Garcia Alves-Junior, Paulo Alonso; de Andrade Barreto, Marise Codeço; de Andrade, Fernanda Accioly; Bulzico, Daniel Alves; Corbo, Rossana; Vaisman, Fernanda.
Affiliation
  • Garcia Alves-Junior PA; Endocrinology Service, Instituto Nacional do Cancer, Rio de Janeiro, RJ, Brazil.
  • de Andrade Barreto MC; Facudade de Medicina, Universidade Federal do Rio de Janeiro, Rio de Janeiro, RJ, Brazil.
  • de Andrade FA; Endocrinology Service, Instituto Nacional do Cancer, Rio de Janeiro, RJ, Brazil.
  • Bulzico DA; Facudade de Medicina, Universidade Federal do Rio de Janeiro, Rio de Janeiro, RJ, Brazil.
  • Corbo R; Endocrinology Service, Instituto Nacional do Cancer, Rio de Janeiro, RJ, Brazil.
  • Vaisman F; Endocrinology Service, Instituto Nacional do Cancer, Rio de Janeiro, RJ, Brazil.
Endocrine ; 84(3): 1081-1087, 2024 Jun.
Article in En | MEDLINE | ID: mdl-38296913
ABSTRACT

INTRODUCTION:

Differentiated thyroid carcinoma (DTC) is a rare oncological disease in the pediatric population, presenting with a more aggressive form. Stimulated thyroglobulin (sTg) and the 131-iodine whole-body scans (WBSs) are known adult markers related to the presence of distant metastasis. Little is known about their roles in the pediatric population.

PURPOSE:

To evaluate sTg levels and diagnostic WBS (DxWBS) as predictors of distant metastasis after thyroidectomy and to correlate with the response to treatment at the end of follow-up in pediatric DTC. MATERIALS AND

METHODS:

Patients under 19 years old diagnosed with DTC from 1980 to 2022 were retrospectively evaluated. sTg values and WBS were assessed after thyroidectomy and prior radioiodine treatment (RIT) and correlated with the possibility of finding distant metastasis and response to treatment at the end of follow-up.

RESULTS:

In a total of 142 patients with a median age of 14.6 (4-18) years who were followed for 9.5 ± 7.2 years and classified according to the ATA risk of recurrence as low (28%), intermediate (16%), and high risk (56%), 127 patients had their sTg evaluated. A sTg value of 21.7 ng/dl yielded a sensitivity of 88% compared to 30% for DxWBS in predicting distant metastasis.
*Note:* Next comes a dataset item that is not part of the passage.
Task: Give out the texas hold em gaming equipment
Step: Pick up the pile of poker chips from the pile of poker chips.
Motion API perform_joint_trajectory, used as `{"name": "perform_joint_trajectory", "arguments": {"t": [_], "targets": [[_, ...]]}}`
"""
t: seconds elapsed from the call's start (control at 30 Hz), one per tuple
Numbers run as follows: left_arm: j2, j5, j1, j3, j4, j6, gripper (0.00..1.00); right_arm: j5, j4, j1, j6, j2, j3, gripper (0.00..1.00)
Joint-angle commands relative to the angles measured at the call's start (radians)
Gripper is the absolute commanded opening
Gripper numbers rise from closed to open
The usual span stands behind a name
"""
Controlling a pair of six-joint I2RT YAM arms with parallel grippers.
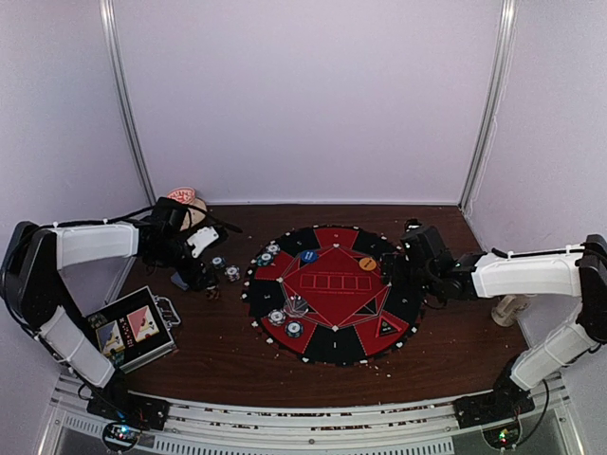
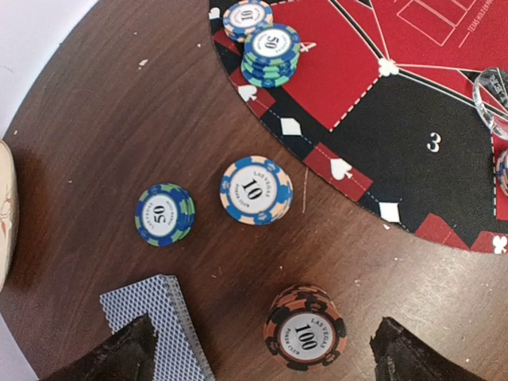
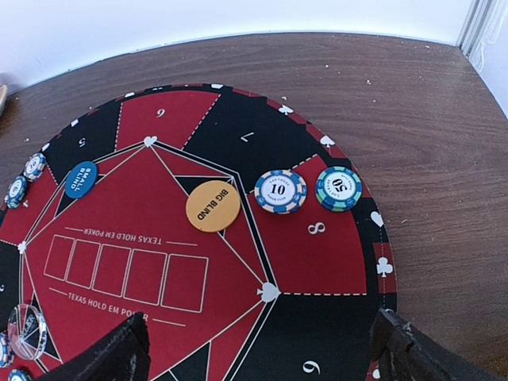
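Left gripper (image 2: pixel 263 325): jaws spread, empty, flanking an orange-black striped "100" chip stack (image 2: pixel 305 327) on the brown wooden table (image 2: pixel 103 119) | grey-blue-backed card deck (image 2: pixel 163 317) beside one finger | right gripper (image 3: pixel 260 319): jaws spread, empty, above the round red-black felt mat (image 3: pixel 317 262) | orange round "BIG BLIND" button (image 3: pixel 213 206) on the mat, near a blue-cream "10" chip (image 3: pixel 280 191) and a teal "50" chip (image 3: pixel 338 188).

Left arm (image 1: pixel 90 242) reaching inward, left fingers (image 2: pixel 119 355) spread wide, right arm (image 1: pixel 526 273) likewise, right fingers (image 3: pixel 111 357) parted
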Motion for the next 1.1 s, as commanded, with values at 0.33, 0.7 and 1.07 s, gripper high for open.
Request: {"name": "perform_joint_trajectory", "arguments": {"t": [0.33,0.7,1.07], "targets": [[0.052,0.073,0.002,-0.016,-0.002,0.019,0.93,0.006,0.013,0.024,-0.014,0.011,0.022,0.98],[0.068,0.026,0.005,-0.037,0.02,0.014,0.88,0.013,0.01,0.031,-0.015,0.016,0.026,0.97],[0.098,0.034,0.014,-0.034,0.023,0.016,0.77,0.016,0.011,0.035,-0.015,0.018,0.026,0.97]]}}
Specificity was 60% and 100% respectively. 42% of patients obtained discordant results between DxWBS and RxWBS. In high-risk patients, sTg levels were particularly able to differentiate those who would have distant metastasis with better diagnostic accuracy than the WBSs.

CONCLUSIONS:

The sTg level had better performance in detecting distant metastases in pediatric DTC than the DxWBS. DxWBS's low performance suggests that caution should be taken in interpreting their findings in terms of the underdiagnosis for metastatic disease, especially when the sTg level already suggests distant disease.
Subject(s)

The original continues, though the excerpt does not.